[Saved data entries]
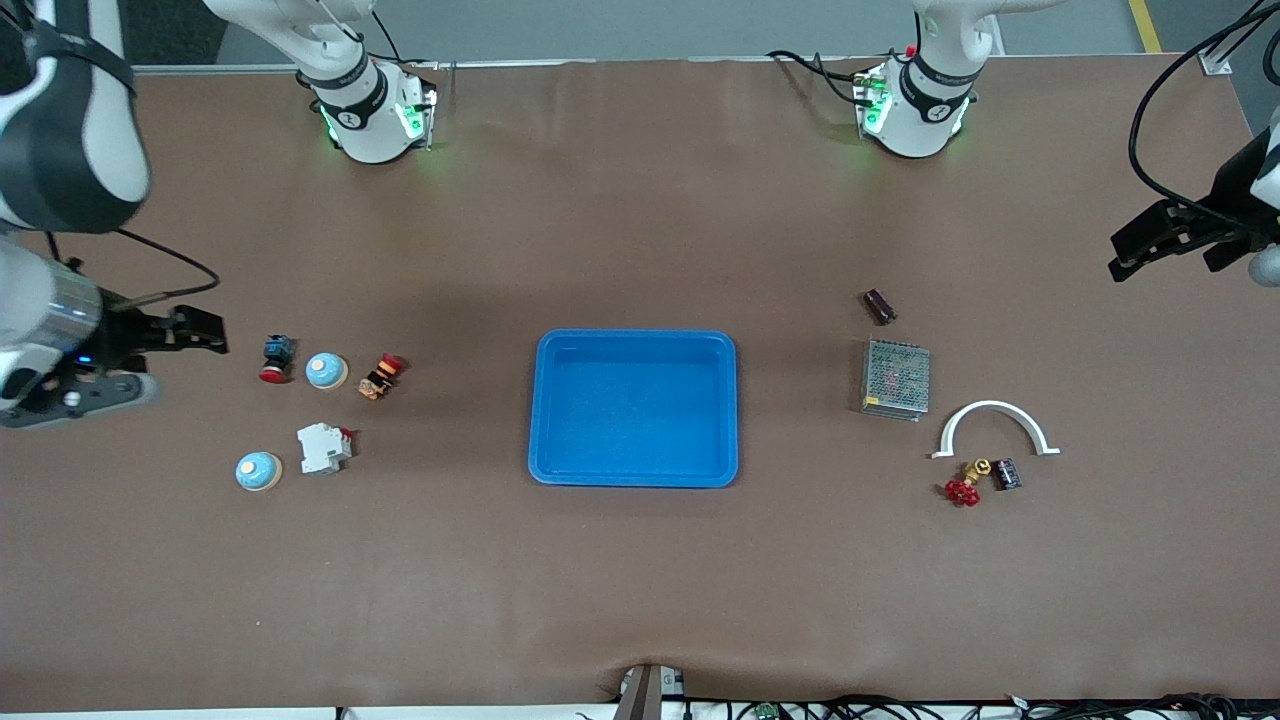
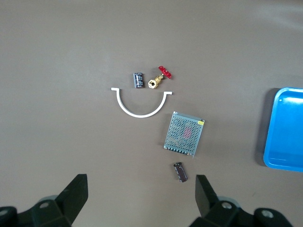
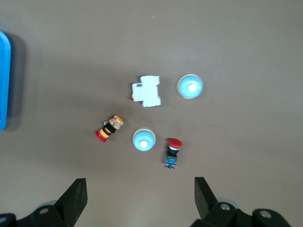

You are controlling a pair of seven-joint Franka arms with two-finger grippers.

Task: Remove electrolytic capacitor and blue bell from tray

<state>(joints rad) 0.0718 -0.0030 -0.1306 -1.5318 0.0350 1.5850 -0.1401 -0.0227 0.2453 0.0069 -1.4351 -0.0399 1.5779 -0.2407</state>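
Two capacitors lie toward the left arm's end of the surface (image 1: 640,600): one capacitor (image 1: 879,306) farther from the front camera than the mesh-topped box (image 1: 896,378), the other capacitor (image 1: 1006,474) just beside the red-handled valve (image 1: 965,485), both nearer the camera than the white arch (image 1: 995,428). Two bells sit toward the right arm's end: one bell (image 1: 326,370) between two push buttons (image 1: 277,357), the other bell (image 1: 258,471) beside a white breaker (image 1: 324,447). One blue tray (image 1: 634,473) sits mid-surface. The left gripper (image 1: 1165,240) and right gripper (image 1: 170,345) hang wide apart, holding nothing. Only the wrist views show the spread fingers (image 2: 75,194); only the front view shows the brown covering's edge and cables.
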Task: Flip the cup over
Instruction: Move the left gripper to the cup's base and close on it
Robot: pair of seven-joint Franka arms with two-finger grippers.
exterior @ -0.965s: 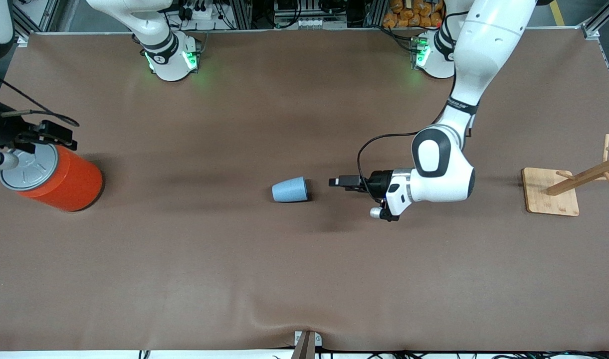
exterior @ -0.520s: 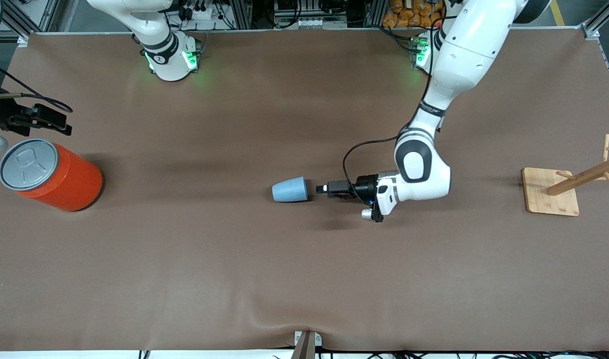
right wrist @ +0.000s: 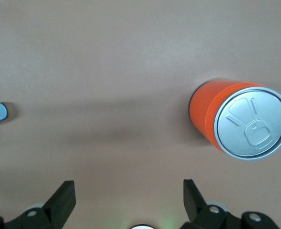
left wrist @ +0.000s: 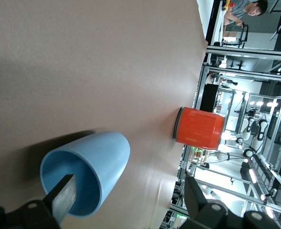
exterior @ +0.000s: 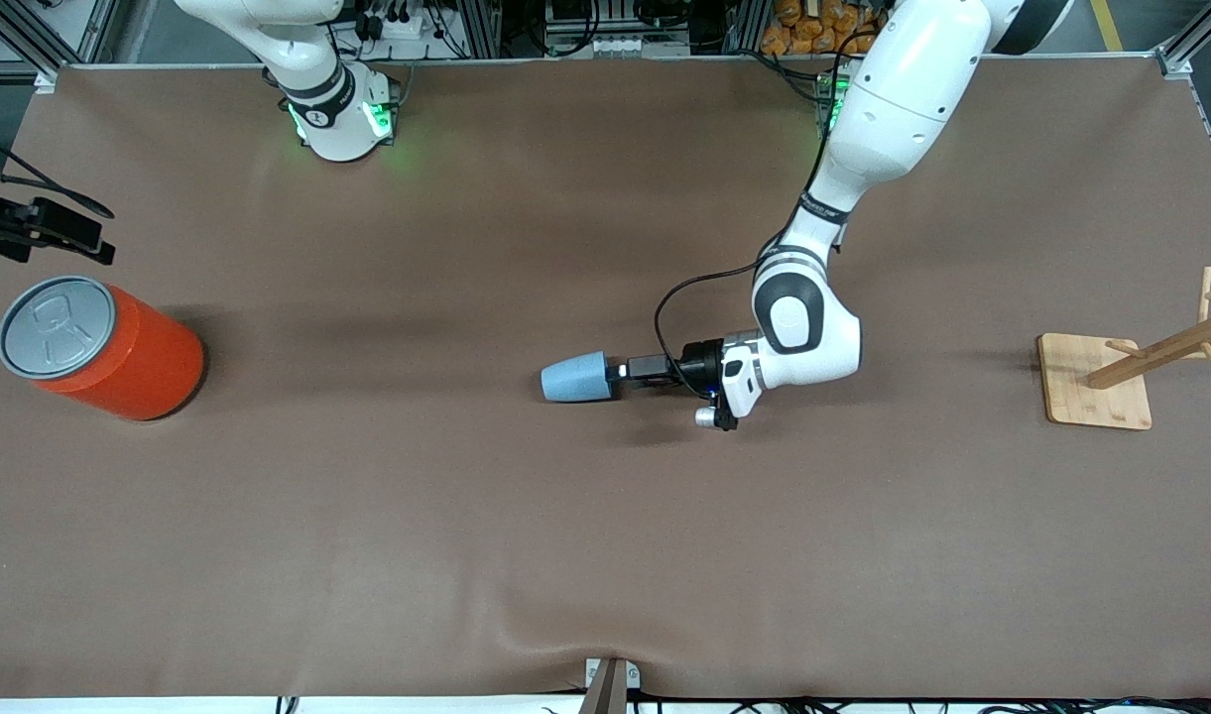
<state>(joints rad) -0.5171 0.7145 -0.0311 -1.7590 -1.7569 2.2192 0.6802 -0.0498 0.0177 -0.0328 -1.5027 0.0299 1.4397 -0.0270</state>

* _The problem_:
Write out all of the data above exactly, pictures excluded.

* _Task answer_:
You are controlling a pair of seven-joint Franka arms with two-finger grippers.

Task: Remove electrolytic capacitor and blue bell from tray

<state>(joints rad) 0.0718 -0.0030 -0.1306 -1.5318 0.0350 1.5850 -0.1401 -0.0227 0.2453 0.0069 -1.4351 -0.0399 1.5779 -0.2407</state>
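Two capacitors lie toward the left arm's end of the surface (image 1: 640,600): one capacitor (image 1: 879,306) farther from the front camera than the mesh-topped box (image 1: 896,378), the other capacitor (image 1: 1006,474) just beside the red-handled valve (image 1: 965,485), both nearer the camera than the white arch (image 1: 995,428). Two bells sit toward the right arm's end: one bell (image 1: 326,370) between two push buttons (image 1: 277,357), the other bell (image 1: 258,471) beside a white breaker (image 1: 324,447). One blue tray (image 1: 634,473) sits mid-surface. The left gripper (image 1: 1165,240) and right gripper (image 1: 170,345) hang wide apart, holding nothing. Only the wrist views show the spread fingers (image 2: 75,194); only the front view shows the brown covering's edge and cables.
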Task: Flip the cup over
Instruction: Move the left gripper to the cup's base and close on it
Robot: pair of seven-joint Franka arms with two-finger grippers.
exterior @ -0.965s: 
exterior @ -0.520s: 
right wrist @ +0.000s: 
left wrist @ +0.000s: 
exterior @ +0.000s: 
<state>(joints rad) -0.5171 0.7145 -0.0311 -1.7590 -1.7569 2.2192 0.6802 -0.0498 0.0177 -0.0328 -1.5027 0.0299 1.4397 -0.0270</state>

The output has nothing more to it.